What you will do: Up to and including the line that contains "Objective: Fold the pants", return every line from the start of the data, unchanged.
--------------------------------------------------
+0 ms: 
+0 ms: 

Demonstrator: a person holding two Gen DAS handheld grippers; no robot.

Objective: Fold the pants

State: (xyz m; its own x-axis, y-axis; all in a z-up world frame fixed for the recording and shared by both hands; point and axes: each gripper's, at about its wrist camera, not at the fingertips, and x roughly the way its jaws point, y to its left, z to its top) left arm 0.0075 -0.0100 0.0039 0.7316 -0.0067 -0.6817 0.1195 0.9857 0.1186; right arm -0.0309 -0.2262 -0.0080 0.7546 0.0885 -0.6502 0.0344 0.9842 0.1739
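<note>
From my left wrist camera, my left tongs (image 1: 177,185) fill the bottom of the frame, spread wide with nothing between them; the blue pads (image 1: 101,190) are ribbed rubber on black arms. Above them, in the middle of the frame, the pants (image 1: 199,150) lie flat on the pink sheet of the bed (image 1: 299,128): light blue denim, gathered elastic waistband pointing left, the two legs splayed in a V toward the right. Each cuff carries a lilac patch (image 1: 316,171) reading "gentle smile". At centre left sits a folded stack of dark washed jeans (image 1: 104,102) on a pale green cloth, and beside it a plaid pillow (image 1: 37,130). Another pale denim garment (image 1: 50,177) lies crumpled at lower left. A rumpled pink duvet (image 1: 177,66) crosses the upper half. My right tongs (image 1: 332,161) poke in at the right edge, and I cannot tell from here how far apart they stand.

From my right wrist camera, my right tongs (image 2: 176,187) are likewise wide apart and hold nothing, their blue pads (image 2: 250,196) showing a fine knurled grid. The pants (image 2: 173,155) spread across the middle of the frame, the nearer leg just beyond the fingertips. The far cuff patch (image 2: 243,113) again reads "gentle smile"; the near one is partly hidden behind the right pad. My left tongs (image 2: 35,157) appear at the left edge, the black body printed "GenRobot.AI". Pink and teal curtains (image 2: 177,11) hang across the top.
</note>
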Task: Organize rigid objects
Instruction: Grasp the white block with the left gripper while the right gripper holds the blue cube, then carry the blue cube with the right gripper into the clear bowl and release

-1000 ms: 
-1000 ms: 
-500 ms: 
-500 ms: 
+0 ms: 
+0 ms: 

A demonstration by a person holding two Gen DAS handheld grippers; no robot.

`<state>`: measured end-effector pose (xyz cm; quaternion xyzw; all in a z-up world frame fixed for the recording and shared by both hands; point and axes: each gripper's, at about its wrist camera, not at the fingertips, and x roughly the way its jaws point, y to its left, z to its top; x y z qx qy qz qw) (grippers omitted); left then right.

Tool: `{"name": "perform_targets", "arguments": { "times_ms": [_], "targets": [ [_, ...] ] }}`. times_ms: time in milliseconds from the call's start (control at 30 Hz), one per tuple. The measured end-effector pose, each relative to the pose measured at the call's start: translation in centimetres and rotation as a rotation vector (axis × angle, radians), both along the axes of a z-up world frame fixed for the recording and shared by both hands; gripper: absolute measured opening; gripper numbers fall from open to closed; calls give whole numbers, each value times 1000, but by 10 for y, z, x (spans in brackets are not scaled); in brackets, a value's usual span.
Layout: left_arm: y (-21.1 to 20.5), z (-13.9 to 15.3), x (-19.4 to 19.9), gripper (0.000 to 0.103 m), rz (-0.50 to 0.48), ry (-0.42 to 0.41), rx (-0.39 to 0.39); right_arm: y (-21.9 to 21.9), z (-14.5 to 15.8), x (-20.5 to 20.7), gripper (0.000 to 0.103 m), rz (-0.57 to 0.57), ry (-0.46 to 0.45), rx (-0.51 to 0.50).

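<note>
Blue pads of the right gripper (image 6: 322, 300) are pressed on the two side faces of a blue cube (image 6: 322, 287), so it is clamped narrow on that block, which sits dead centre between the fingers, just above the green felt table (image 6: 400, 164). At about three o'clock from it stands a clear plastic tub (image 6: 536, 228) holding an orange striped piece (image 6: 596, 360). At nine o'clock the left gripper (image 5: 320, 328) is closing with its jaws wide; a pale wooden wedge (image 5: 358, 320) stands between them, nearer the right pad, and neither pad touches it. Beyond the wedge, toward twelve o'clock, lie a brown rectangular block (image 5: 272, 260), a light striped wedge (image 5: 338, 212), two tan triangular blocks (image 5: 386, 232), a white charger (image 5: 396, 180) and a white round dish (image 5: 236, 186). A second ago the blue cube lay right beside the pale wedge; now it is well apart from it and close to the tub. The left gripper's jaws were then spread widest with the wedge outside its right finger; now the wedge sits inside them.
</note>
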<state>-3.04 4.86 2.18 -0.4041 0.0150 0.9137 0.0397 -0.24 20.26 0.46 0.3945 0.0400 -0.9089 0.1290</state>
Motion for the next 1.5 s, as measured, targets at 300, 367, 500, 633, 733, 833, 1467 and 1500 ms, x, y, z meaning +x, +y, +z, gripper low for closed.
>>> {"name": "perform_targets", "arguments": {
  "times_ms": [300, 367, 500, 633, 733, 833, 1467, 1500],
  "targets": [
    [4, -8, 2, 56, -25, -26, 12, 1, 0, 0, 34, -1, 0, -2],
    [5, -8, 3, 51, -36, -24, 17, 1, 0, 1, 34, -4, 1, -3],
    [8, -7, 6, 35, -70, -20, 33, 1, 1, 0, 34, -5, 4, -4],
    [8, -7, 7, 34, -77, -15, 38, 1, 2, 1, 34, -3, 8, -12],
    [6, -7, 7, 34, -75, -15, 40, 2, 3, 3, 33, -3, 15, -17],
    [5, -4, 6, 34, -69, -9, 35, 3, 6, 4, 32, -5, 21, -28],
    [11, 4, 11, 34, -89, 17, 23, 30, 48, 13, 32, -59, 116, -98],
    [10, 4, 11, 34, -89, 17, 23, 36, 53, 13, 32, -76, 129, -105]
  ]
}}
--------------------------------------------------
Result for this exercise:
+0 ms: 
+0 ms: 

Demonstrator: a person holding two Gen DAS handheld grippers; no robot.

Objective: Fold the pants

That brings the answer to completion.